V membuka mata perlahan, tampak lemah. "Ah... Xienna? Nathan? Kalian... datang menjenguk?"
Nathan mengamati Vincent dengan seksama. Tidak ada jejak Aaron Wintergale di sini - hanya seorang siswa yang terbaring sakit.
"Maaf tidak memberi kabar," V melanjutkan dengan suara lemah. "Dokter bilang aku butuh istirahat total..."
"Kami... khawatir," Xienna melangkah mendekat. Ada simpati di matanya - tepat seperti yang V harapkan.
Nathan masih berdiri di ambang pintu, otaknya berkecamuk. Semuanya tampak nyata - terlalu nyata.
"Terima kasih sudah datang," V tersenyum lemah. "Tapi aku rasa aku butuh istirahat lagi..."
"Tentu," Xienna mengangguk. "Kami akan datang lagi besok."
Di luar kamar, Nathan masih tampak tidak puas.
"Tapi... tapi aku yakin..." dia bergumam.
"Nathan," Xienna menyentuh lengannya. "Kurasa kau terlalu lelah. Lihat, Vincent jelas sedang sakit. Tidak mungkin dia Aaron..."
Di dalam kamar, V membuka mata, senyum dingin tersungging di bibirnya.
"Bagaimana aktingku, Alex?"
"Sempurna seperti biasa, Tuan."
V melepas selang infus dengan hati-hati. "Nathan Pierce... kau memang cerdas. Tapi sayangnya, aku selalu selangkah di depanmu."

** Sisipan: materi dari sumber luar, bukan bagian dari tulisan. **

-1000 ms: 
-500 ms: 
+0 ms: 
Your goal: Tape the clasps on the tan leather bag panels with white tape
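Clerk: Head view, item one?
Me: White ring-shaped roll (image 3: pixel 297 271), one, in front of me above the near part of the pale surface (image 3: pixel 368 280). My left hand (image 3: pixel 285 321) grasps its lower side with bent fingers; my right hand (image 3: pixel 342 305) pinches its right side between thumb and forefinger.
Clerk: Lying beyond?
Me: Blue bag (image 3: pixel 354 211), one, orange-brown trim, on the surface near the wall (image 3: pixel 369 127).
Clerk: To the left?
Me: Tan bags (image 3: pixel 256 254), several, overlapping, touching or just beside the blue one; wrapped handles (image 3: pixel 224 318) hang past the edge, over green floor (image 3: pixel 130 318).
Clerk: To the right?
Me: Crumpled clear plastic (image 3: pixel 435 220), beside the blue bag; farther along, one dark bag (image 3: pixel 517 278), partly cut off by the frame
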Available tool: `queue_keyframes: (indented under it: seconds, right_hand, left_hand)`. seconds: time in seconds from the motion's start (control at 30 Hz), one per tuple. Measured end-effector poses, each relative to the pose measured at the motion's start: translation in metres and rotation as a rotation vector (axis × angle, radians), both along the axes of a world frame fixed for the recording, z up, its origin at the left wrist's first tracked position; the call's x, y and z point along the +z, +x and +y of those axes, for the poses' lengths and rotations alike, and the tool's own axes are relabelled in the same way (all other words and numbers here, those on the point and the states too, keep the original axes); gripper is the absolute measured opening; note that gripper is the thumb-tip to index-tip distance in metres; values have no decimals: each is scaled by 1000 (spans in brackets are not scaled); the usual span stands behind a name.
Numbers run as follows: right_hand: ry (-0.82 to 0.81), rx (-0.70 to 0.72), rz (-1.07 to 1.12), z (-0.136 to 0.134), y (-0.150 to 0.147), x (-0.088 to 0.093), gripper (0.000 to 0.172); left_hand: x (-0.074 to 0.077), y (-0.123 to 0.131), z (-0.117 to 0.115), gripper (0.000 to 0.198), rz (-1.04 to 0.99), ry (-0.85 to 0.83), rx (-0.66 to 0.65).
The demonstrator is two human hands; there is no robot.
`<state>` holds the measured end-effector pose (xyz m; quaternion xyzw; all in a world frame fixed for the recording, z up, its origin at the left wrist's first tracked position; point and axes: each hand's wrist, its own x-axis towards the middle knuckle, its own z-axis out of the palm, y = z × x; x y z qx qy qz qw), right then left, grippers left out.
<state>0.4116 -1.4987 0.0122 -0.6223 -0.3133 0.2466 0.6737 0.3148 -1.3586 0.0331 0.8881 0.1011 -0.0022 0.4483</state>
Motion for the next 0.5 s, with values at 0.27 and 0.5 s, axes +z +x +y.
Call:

Minggu berikutnya, V memainkan perannya dengan presisi absolut. Sebagai Vincent yang "masih dalam pemulihan", dia mulai masuk sekolah secara bertahap, tampak lebih pucat dan lemah dari biasanya.
"Vincent, apa tidak apa-apa sudah masuk sekolah?" tanya seorang siswi dengan khawatir.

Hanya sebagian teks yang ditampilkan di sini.